▶ **EXERCISE DETAILS**
Print the lines below exactly, beginning with the one that contains "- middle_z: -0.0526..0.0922" and stopping after the last line.

Segment Open

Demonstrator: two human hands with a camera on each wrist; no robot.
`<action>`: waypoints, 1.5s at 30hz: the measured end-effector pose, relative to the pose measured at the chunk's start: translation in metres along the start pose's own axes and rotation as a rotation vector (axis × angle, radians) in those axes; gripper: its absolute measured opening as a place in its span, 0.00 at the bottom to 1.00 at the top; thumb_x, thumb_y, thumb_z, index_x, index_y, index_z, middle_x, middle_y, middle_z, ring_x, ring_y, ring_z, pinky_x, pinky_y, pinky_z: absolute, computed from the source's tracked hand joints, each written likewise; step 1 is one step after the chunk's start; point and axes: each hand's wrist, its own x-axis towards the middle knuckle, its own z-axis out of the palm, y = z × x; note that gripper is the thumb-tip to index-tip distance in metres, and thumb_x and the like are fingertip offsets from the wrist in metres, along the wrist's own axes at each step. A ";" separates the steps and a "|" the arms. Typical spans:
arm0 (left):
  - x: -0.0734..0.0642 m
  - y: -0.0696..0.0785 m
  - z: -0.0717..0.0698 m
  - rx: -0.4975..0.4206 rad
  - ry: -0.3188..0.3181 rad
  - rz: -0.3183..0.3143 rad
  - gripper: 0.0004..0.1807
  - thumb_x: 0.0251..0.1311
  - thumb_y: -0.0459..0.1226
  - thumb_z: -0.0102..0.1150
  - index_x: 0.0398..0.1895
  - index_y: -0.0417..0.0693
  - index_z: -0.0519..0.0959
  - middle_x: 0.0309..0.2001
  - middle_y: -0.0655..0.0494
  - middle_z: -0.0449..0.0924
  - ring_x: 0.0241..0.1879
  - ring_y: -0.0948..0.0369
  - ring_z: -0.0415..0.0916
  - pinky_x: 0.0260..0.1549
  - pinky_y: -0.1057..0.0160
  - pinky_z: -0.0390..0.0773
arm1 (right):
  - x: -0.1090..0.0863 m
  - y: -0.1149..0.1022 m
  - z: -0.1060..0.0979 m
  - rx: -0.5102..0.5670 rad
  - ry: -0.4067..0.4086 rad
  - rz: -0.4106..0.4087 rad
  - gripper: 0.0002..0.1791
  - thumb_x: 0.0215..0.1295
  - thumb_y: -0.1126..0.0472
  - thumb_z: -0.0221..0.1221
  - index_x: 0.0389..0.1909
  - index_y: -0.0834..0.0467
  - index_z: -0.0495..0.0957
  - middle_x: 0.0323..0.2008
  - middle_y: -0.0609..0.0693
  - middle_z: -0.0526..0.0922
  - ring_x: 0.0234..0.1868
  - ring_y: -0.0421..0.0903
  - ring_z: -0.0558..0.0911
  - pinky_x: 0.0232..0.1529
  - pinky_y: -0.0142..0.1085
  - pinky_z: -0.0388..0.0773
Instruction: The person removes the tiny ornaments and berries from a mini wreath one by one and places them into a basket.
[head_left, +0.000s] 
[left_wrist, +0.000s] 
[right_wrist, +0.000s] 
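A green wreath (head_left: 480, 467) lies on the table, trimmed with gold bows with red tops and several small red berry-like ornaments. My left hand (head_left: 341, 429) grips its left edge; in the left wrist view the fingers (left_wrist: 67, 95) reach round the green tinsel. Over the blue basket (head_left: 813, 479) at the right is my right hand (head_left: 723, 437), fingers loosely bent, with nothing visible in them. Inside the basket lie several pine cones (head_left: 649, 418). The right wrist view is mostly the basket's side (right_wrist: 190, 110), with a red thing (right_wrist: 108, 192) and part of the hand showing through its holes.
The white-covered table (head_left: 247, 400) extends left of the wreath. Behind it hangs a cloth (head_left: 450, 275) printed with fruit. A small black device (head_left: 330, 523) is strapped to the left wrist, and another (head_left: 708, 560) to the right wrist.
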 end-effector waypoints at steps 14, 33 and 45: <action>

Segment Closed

▶ **RESPONSE AREA**
  - middle_z: -0.0526..0.0922
  - ring_x: 0.0234..0.1868
  - ring_y: -0.0421..0.0903
  - ring_z: -0.0558..0.0911
  - pinky_x: 0.0232..0.1529
  - pinky_y: -0.0142..0.1085
  - pinky_z: -0.0388..0.0773
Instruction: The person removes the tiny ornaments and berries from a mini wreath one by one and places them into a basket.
[head_left, +0.000s] 
[left_wrist, +0.000s] 
[right_wrist, +0.000s] 
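A green wreath (head_left: 480, 467) lies on the table, trimmed with gold bows with red tops and several small red berry-like ornaments. My left hand (head_left: 341, 429) grips its left edge; in the left wrist view the fingers (left_wrist: 67, 95) reach round the green tinsel. Over the blue basket (head_left: 813, 479) at the right is my right hand (head_left: 723, 437), fingers loosely bent, with nothing visible in them. Inside the basket lie several pine cones (head_left: 649, 418). The right wrist view is mostly the basket's side (right_wrist: 190, 110), with a red thing (right_wrist: 108, 192) and part of the hand showing through its holes.
The white-covered table (head_left: 247, 400) extends left of the wreath. Behind it hangs a cloth (head_left: 450, 275) printed with fruit. A small black device (head_left: 330, 523) is strapped to the left wrist, and another (head_left: 708, 560) to the right wrist.
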 end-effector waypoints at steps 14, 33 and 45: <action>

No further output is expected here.